Właściwie to wezwali mnie do biura trzy miesiące przed rozpoczęciem i kazali mi spojrzeć na plany i byli jak, to są opcje tego, jak może wyglądać sytuacja z garderobą i pozwolili mi wybrać, więc byłem całkowicie częścią tego. Wiedziałem, że zamierzają dać mi mieszkanie na długo przed, w zasadzie od 2020 roku. Nie chcemy się o to martwić, nie chcemy, żebyś musiała walczyć o dotarcie do pracy.

Cost of Living to również opowieść o ludziach pracujących z pewnej klasy ekonomicznej, co dla mnie dotknęło koncepcji godności pracy. Jak ta koncepcja i tematyka spektaklu dotycząca ludzi z klasy robotniczej przełożyła się na Ciebie jako performera? Czy spektakl zmienił w ogóle Twój stosunek do godności w pracy?

Myślę, że to godność, a także jakość pracy, która ewoluowała dla mnie w trakcie mojej kariery. Na początku to prawie tak, jakby to był wyczyn. Byłem ofiarą katastrofy lotniczej i w ten sposób dostałem swoją kartę SAG. Byłam ludzkim rekwizytem. Były momenty na pewnych planach, że ja, w pewien sposób, czułem się jakbym był opłacany za używanie mojego ciała z powodu tego, jak moje ciało wygląda. To było umowne, wiesz? Ile kosztuje kupno poczucia własnej wartości? Ile to dla ciebie kosztuje? Muszę powiedzieć, że koszt tego teraz jest o wiele wyższy niż wtedy, gdy byłam młodsza, bo starałam się po prostu dostać pracę i zostać wpuszczona. Czuję, że to się tak bardzo rozwinęło. Nawet tylko w tym ostatnim miesiącu, był film, w którym szukali aktorki, która jest amputowana. Przeczytałam scenariusz i powiedziałam: „To jest porno inspiracja i sprawia, że chce mi się rzygać” To było w dużym studio, a ja byłam jak, nie. Bo moja wartość nie jest już na sprzedaż w ten sposób. Chcę grać skomplikowane, trójwymiarowe osoby, które mogą znaleźć się w sytuacjach, w których ulegają katastrofie lotniczej lub wypełniają luki, ale ta osoba musi mieć wokół siebie narrację, która jest warta wystawienia tej części mnie na sprzedaż.

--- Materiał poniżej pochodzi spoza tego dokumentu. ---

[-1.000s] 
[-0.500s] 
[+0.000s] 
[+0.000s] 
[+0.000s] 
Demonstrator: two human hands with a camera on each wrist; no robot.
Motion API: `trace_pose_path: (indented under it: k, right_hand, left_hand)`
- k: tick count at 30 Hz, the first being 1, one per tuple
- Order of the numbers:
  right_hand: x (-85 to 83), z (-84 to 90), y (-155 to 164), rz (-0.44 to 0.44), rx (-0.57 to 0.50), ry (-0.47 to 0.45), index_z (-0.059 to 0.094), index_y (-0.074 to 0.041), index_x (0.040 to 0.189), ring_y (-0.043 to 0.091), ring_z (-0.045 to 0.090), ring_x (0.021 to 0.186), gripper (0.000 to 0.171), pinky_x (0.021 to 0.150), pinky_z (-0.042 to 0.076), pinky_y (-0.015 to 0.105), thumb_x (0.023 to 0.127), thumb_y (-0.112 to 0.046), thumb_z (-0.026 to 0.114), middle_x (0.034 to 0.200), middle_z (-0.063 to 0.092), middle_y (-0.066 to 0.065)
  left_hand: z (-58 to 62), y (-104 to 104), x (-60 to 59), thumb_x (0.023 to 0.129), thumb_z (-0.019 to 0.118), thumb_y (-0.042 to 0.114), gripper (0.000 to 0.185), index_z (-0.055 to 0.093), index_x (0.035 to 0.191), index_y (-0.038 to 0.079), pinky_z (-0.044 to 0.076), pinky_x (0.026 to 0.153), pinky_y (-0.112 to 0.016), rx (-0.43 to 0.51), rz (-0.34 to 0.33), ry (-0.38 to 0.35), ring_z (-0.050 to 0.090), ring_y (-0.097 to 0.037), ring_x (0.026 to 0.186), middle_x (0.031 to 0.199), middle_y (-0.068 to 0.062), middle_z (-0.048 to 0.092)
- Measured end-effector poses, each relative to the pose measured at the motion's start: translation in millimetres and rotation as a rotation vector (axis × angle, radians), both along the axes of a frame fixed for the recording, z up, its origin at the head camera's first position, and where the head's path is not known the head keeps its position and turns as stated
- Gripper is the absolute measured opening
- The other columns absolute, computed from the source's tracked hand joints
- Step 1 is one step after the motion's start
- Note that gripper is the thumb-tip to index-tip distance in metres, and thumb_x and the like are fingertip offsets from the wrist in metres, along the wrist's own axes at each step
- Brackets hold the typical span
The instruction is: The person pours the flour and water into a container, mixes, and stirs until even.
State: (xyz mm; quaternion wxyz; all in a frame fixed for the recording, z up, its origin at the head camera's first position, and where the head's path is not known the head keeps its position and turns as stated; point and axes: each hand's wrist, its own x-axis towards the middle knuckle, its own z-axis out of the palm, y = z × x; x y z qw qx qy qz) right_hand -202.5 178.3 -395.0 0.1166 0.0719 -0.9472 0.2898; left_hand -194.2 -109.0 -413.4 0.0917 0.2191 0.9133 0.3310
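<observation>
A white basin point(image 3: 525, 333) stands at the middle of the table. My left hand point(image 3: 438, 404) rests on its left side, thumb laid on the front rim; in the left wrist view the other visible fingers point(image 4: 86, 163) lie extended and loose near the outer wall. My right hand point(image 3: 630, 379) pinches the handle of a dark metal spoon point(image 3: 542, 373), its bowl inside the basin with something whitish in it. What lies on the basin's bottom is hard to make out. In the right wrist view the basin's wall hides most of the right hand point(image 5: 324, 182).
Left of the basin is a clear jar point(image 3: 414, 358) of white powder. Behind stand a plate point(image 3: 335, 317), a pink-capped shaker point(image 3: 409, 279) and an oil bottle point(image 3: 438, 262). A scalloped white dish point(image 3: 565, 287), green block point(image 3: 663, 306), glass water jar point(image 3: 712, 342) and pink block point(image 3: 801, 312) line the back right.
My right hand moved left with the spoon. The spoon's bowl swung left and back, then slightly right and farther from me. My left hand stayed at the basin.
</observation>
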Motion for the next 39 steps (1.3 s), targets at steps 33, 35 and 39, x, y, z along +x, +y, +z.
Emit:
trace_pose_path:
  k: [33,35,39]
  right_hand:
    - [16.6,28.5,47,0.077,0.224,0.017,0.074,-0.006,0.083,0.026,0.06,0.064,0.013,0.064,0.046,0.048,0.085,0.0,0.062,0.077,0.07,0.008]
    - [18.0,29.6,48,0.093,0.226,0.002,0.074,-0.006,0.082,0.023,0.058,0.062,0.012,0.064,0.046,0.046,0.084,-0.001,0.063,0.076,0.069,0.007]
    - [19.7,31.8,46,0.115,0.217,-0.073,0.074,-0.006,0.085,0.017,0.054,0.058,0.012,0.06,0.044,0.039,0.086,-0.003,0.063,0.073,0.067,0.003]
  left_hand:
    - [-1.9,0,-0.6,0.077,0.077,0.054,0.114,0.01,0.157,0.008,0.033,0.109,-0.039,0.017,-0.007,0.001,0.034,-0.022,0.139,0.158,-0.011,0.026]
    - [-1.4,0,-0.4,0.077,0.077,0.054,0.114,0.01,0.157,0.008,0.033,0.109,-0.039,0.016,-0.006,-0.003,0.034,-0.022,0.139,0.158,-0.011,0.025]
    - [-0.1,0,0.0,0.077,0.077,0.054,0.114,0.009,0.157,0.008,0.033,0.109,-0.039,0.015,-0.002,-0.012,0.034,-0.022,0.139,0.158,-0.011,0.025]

Czy czujesz, że niepełnosprawni aktorzy dostają równe szanse na tego typu role – gdzie są przede wszystkim ludźmi, a nie charakteryzacją prowadzoną przez ich stan?

Wydaje mi się, że dochodzimy do tego. Widzę tego przebłyski. Powiem, że postać, którą grałam w Dexterze: New Blood w zeszłym roku, to co było dla mnie atrakcyjne w tej roli to fakt, że jej niepełnosprawność była po prostu częścią tego kim była. To nie był punkt fabularny. Nie była emocjonalnym manipulowaniem widzami w jakikolwiek sposób. Nie była nawet omawiana. Była po prostu kobietą, która była dobra w swojej pracy. Nie zrobiliśmy ani jednej wzmianki o tym, że pracowała na tym posterunku policji na wózku inwalidzkim. To było tak odświeżające, ponieważ nigdy nie spotkało mnie to w taki sposób. Niektóre z rzeczy, które mnie teraz czekają – jest jedna rola, w której będę pierwszą niepełnosprawną kobietą, która zagra pewną postać i to mnie przeraża. Jest to trójwymiarowa, skomplikowana, chwalebna postać, która mnie przeraża. Więc tak, zaczynamy widzieć te skomplikowane lub mniej skomplikowane postacie. Byłem kimś w rodzaju comic relief w Dexterze. Byłem głupi i głupkowaty, ale to nie była manipulacja z powodu niepełnosprawności.

Wywiad zredagowany dla długości i jasności.